-- WORK TO COMPLETE --
This exercise calls for every line of the data below with the string "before" in it.
-- DATA SUPPLIED follows --
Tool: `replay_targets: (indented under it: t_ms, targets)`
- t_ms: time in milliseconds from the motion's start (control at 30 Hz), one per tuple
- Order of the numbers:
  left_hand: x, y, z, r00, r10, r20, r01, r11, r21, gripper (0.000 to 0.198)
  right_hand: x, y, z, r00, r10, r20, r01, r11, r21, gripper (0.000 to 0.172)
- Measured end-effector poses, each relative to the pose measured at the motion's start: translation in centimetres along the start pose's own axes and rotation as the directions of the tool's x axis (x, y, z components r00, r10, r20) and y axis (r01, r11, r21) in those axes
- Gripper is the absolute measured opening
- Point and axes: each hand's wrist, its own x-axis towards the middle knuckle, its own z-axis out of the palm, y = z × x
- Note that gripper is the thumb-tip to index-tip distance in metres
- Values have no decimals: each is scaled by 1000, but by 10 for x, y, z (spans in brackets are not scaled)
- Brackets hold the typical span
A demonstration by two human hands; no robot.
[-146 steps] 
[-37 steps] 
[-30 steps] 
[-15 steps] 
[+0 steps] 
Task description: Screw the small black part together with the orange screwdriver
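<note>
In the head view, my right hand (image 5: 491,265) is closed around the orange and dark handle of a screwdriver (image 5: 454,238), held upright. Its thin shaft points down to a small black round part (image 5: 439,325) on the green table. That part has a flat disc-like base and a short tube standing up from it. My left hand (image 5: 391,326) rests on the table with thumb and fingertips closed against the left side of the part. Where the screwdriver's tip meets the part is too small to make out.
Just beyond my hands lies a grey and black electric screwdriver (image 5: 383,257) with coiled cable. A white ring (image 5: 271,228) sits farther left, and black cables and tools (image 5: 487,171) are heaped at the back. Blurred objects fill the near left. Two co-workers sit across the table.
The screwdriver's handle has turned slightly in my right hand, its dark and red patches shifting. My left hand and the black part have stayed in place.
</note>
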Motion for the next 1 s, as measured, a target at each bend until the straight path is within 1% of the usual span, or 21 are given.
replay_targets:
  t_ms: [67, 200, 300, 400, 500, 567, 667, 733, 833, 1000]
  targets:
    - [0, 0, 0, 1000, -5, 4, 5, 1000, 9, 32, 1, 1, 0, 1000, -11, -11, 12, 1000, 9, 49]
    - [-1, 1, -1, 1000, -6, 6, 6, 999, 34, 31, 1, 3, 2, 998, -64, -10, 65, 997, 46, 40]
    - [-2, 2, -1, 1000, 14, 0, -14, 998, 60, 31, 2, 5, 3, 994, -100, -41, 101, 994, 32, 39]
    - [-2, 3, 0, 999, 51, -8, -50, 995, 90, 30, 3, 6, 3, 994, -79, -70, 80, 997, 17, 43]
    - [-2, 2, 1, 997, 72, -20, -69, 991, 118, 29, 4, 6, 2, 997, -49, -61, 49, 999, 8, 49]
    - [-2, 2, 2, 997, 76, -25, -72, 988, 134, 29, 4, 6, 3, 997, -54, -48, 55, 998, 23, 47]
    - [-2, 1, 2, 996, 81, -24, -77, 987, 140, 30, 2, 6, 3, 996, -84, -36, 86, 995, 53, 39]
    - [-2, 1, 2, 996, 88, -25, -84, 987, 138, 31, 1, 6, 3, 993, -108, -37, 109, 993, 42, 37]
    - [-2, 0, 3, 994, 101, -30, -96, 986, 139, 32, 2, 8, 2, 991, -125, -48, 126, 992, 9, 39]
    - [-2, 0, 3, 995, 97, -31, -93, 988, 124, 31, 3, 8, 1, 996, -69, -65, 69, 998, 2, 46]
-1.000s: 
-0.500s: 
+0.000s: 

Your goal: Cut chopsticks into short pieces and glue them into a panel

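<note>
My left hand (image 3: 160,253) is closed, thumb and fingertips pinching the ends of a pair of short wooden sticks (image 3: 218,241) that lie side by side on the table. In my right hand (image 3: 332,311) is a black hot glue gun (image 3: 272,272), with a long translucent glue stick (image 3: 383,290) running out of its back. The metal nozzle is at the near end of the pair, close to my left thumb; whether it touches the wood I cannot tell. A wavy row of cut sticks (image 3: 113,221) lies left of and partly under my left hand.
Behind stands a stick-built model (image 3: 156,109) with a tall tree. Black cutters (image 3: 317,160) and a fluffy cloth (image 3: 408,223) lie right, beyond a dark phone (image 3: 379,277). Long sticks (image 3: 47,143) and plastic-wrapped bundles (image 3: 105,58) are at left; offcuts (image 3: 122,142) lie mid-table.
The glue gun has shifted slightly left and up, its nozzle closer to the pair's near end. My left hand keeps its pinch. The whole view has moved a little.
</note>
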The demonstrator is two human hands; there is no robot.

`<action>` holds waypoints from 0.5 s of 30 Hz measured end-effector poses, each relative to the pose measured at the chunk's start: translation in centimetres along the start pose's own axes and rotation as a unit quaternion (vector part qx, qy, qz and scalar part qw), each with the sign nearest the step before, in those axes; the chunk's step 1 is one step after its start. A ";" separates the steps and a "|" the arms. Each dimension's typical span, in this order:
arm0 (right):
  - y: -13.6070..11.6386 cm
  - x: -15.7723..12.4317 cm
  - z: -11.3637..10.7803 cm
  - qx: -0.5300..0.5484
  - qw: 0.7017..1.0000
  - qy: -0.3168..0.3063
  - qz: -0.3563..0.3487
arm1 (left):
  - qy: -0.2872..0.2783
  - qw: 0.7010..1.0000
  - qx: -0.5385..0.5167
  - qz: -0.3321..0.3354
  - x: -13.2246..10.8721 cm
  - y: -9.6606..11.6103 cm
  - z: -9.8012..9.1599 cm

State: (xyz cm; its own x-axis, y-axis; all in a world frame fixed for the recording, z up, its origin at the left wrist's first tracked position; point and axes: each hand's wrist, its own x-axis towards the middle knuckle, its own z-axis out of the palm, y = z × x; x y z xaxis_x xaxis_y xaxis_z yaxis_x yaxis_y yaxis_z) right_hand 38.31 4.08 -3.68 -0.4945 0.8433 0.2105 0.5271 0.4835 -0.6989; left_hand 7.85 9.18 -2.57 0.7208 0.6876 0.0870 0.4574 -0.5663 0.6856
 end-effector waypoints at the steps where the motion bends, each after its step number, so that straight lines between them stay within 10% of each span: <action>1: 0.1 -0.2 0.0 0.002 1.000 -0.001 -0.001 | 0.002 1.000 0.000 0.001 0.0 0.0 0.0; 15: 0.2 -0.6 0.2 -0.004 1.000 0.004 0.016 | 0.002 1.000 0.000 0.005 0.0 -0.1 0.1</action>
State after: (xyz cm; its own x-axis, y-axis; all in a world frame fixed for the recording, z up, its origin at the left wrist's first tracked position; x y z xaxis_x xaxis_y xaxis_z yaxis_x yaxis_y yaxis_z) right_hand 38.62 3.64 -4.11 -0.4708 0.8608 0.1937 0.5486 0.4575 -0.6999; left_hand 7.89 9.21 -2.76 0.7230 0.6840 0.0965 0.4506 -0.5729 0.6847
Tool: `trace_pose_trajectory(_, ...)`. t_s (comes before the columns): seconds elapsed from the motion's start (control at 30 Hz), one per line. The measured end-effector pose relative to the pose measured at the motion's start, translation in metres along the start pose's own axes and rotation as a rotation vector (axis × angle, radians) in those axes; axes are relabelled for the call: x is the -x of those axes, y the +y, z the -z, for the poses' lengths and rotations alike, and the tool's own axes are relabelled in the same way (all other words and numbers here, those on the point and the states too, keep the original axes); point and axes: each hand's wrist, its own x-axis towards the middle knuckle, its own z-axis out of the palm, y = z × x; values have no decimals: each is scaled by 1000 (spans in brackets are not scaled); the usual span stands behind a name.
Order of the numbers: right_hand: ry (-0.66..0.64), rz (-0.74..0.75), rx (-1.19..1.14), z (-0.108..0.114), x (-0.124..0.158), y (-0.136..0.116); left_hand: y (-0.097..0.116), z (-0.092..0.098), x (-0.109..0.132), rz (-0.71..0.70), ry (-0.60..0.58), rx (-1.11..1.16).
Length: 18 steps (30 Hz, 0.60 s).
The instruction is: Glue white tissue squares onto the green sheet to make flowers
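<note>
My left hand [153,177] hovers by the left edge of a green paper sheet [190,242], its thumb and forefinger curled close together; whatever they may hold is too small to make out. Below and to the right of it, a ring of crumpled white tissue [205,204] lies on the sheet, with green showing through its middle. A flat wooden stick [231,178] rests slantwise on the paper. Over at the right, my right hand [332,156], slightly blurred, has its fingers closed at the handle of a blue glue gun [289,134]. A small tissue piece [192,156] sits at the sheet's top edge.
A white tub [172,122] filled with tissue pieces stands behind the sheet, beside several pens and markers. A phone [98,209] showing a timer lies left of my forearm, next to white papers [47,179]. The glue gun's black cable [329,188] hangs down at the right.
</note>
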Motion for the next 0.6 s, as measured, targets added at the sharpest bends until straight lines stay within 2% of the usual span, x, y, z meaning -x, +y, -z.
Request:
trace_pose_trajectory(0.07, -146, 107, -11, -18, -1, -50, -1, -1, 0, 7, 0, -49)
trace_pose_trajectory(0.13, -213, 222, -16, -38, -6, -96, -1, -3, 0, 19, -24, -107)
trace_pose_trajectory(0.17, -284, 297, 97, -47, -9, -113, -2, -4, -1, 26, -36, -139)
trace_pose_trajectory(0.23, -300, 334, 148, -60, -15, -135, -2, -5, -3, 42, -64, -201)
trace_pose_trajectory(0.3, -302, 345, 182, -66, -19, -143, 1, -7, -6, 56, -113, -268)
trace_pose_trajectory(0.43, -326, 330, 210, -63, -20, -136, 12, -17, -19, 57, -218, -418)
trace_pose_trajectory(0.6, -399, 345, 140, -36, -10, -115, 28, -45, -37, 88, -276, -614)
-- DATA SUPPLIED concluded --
-- FINISHED TASK --
`<action>` holds waypoints from 0.5 s of 30 Hz measured end-effector poses, each relative to the pose measured at the chunk's start: translation in centimetres along the start pose's own axes and rotation as a unit quaternion (vector part qx, qy, qz and scalar part qw), each with the sign nearest the step before, in those axes; the chunk's step 1 is one step after its start. A ";" separates the steps and a "|" the arms. Each dimension's typical span, in this order:
Tool: `trace_pose_trajectory(_, ...)`. t_s (comes before the columns): seconds elapsed from the motion's start (control at 30 Hz), one per line. The measured end-effector pose relative to the pose measured at the motion's start, translation in metres along the start pose's own axes and rotation as a rotation vector (axis × angle, radians) in those axes; axes are relabelled for the call: x is the -x of those axes, y the +y, z the -z, for the poses' lengths and rotations alike, and the tool's own axes are relabelled in the same way (all other words and numbers here, those on the point and the states too, keep the original axes); point and axes: each hand's wrist, its own x-axis towards the middle knuckle, its own z-axis out of the palm, y = z × x; values have no decimals: each is scaled by 1000 (spans in brackets are not scaled); the usual span stands behind a name.

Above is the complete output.